§ What you will do
Transcribe exactly the line that contains "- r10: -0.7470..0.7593" and every line below it in the listing, through the last, and no other lines.

§ Data shown
..........

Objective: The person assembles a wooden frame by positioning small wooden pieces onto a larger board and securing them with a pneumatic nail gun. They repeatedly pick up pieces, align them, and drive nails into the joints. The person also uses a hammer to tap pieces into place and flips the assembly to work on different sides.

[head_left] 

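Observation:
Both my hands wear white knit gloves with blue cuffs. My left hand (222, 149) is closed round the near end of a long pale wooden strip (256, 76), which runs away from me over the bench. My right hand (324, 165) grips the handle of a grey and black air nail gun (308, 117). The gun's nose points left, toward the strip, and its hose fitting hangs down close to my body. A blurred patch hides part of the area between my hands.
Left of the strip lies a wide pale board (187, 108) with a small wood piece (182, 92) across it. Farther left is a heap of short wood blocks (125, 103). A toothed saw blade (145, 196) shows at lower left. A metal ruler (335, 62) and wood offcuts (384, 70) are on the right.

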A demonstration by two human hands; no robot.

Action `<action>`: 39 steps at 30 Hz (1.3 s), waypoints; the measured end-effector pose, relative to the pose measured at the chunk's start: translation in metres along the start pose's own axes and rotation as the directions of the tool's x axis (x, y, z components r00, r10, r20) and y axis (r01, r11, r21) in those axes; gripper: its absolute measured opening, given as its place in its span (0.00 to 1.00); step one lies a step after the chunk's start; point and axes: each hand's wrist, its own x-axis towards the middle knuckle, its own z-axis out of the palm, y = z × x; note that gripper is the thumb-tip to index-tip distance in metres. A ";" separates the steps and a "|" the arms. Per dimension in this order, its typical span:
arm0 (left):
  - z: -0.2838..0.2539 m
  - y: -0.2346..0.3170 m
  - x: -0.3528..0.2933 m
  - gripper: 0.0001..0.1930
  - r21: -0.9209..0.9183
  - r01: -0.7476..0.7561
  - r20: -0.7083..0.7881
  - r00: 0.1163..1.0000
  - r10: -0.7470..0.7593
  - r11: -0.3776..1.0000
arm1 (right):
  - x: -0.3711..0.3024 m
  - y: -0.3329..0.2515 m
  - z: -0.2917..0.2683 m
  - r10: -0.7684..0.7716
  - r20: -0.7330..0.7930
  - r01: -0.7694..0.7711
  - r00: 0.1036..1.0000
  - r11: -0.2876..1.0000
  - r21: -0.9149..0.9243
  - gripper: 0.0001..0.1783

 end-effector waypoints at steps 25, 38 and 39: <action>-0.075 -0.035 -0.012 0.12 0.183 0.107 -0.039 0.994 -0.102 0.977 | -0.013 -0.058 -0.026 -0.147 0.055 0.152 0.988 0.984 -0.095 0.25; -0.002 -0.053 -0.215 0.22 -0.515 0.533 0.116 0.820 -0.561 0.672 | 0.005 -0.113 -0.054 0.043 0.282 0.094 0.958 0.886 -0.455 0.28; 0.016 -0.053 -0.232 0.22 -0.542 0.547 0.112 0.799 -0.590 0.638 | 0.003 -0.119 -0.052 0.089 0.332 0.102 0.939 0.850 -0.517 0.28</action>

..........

§ Answer section
  - r10: -0.7470..0.7593
  - r11: -0.3776..1.0000
arm1 (right):
  - x: -0.3711..0.3024 m
  - y: -0.3329..0.2515 m
  - z: -0.2917..0.2683 m
  - r10: -0.7684..0.7716
  - r20: -0.7330..0.7930
  - r01: -0.7694..0.7711
  - r00: 0.1036..1.0000
  - r11: -0.2876..1.0000
  - r21: -0.9149..0.9243
  - gripper: 0.0001..0.1783

 end-effector waypoints at steps 25, 38 and 39: <action>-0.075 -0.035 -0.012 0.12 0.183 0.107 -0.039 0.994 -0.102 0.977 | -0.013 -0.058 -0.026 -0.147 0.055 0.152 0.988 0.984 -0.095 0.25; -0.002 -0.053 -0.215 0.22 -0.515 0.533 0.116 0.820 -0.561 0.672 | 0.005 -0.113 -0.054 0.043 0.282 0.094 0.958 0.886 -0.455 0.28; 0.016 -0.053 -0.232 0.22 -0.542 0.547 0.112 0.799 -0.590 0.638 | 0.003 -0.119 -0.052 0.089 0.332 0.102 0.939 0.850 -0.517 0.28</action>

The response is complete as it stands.